>>>>

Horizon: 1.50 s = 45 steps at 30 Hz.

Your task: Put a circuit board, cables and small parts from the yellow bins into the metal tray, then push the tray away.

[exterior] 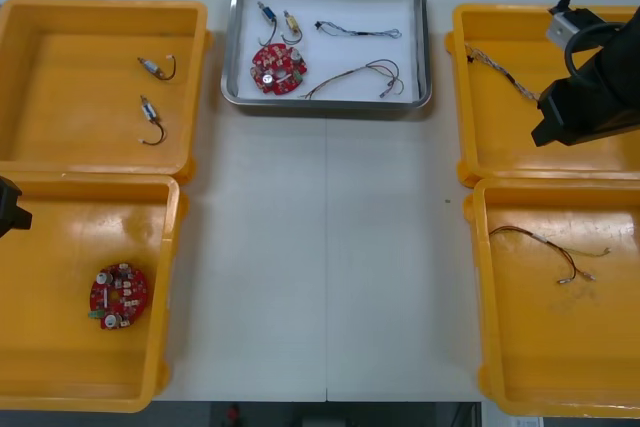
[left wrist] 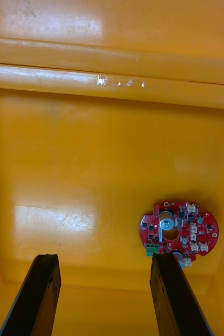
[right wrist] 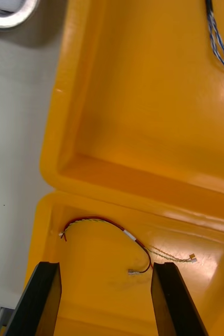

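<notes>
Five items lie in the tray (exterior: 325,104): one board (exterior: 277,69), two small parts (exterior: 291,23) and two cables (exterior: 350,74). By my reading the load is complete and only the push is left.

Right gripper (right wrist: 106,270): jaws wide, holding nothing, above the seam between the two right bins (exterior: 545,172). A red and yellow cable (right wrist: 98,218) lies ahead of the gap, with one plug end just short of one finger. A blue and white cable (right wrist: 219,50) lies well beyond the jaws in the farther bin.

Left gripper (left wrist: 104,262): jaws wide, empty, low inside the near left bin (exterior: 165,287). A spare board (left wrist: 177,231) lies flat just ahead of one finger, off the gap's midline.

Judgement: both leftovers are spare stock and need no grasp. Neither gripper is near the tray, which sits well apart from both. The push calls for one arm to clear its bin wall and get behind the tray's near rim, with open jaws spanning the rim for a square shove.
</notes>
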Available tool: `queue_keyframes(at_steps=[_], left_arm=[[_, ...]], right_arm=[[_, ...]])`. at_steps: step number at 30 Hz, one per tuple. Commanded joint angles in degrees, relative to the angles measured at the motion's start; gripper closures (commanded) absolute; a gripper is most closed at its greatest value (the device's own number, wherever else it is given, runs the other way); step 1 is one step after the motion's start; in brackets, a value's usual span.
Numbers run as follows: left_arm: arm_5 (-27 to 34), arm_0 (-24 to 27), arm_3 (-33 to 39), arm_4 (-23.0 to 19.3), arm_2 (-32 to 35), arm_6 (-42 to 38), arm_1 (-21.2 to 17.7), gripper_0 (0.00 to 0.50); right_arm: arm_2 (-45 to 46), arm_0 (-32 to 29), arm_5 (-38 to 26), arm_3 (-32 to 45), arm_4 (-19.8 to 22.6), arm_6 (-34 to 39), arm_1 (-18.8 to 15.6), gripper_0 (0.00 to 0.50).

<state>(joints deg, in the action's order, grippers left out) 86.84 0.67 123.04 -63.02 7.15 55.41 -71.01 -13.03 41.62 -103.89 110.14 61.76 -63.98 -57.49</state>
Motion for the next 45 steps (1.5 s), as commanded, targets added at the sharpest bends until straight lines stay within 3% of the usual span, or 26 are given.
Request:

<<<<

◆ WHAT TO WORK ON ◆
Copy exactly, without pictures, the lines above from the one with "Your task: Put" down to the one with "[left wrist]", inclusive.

◆ EXPECTED OUTPUT ◆
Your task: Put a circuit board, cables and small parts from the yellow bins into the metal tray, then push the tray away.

[exterior] 
[left wrist] 

That concludes the response.